Na głosowanie przez Internet jest za wcześnie
Najwcześniej w przyszłym roku pierwsza spółka zdecyduje się na umożliwienie akcjonariuszom głosowania na walnym zgromadzeniu drogą elektroniczną.
Po nowelizacji kodeksu spółek handlowych od sierpnia ubiegłego roku akcjonariusze mają teoretyczną możliwość głosowania przez Internet podczas transmitowanych w sieci walnych zgromadzeń.
O wprowadzeniu takiego rozwiązania wspominał już w 2003 roku poprzedni prezes GPW Wiesław Rozłucki. Zmiana miała zaktywizować akcjonariuszy, którzy dotąd nie interesowali się zgromadzeniami, i umożliwić czynny udział tym, którzy nie mogli w nich uczestniczyć osobiście, szczególnie akcjonariuszom z zagranicy.
Na razie, przez dziewięć miesięcy od wprowadzania zmian w kodeksie, żadna ze spółek nie zdecydowała się na umożliwienie głosowania w sieci. – Mamy wiele zapytań, kilka spółek zadeklarowało chęć przeprowadzenia takiego głosowania. Pierwszego spodziewamy się jednak dopiero w przyszłym roku – mówi Jacek Sitkiewicz z firmy Programer. Także w firmie Unicomp WZA nie liczą, że do pierwszego głosowania online dojdzie jeszcze w tym roku.
– Żadna firma nie chce być pierwsza. Wszystkie czekają, aż kto inny przeprowadzi głosowanie online, żeby przekonać się, jak to działa w praktyce. Tworzy się przez to błędne koło – tłumaczy Aneta Karolczuk-Poręba z należącej do GPW spółki WSE InfoEngine.
Największe obawy emitentów dotyczą sposobu poświadczenia tożsamości akcjonariuszy. – Niedawno zarekomendowaliśmy dziesięciu spółkom, z którymi chcemy opracować katalog wzorcowych relacji inwestorskich, zorganizowanie internetowego głosowania. Wszystkie po konsultacjach z prawnikami poprosiły o usunięcie tego zapisu – mówi Jarosław Dominiak, prezes Stowarzyszenia Inwestorów Indywidualnych. – Przyznaję, że identyfikacja akcjonariusza może być kłopotliwa, ale na pewno nie niemożliwa. W USA są spółki, które organizują walne wyłącznie w Internecie – dodaje.

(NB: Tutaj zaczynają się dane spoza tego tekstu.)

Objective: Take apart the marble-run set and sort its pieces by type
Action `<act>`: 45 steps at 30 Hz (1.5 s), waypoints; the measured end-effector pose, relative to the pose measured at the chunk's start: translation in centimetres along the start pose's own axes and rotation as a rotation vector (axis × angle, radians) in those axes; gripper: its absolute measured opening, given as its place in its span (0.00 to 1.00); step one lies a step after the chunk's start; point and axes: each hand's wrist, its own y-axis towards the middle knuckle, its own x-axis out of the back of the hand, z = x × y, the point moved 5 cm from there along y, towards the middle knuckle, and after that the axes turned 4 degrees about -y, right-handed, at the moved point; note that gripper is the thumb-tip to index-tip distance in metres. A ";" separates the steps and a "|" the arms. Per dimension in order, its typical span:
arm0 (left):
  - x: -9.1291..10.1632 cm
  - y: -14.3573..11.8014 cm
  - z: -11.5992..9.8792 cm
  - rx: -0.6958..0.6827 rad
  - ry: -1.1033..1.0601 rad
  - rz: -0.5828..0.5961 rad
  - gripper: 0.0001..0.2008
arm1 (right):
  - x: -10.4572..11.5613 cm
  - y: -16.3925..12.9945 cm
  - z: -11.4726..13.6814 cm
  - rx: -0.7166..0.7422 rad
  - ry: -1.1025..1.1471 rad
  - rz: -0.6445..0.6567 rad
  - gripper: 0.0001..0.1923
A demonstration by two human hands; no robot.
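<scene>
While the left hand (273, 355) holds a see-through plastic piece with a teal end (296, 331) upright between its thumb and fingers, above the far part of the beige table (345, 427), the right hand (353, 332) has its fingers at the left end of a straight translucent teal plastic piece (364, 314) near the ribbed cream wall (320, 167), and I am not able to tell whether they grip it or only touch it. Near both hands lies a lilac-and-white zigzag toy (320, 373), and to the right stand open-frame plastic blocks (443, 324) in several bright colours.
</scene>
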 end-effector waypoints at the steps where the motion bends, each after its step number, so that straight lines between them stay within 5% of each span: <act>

Firmy obawiają się także możliwości zerwania połączenia internetowego i związanych z tym konsekwencji. Akcjonariusz, który z powodu awarii nie będzie mógł oddać głosu, być może zechce zaskarżyć decyzję walnego zgromadzenia.
– Spółki już teraz zastrzegają sobie, że ryzyko związane z wykorzystaniem środków komunikacji elektronicznej ponosi akcjonariusz – przekonuje Jacek Sitkiewicz. Co robić w razie awarii, kodeks spółek handlowych nie precyzuje.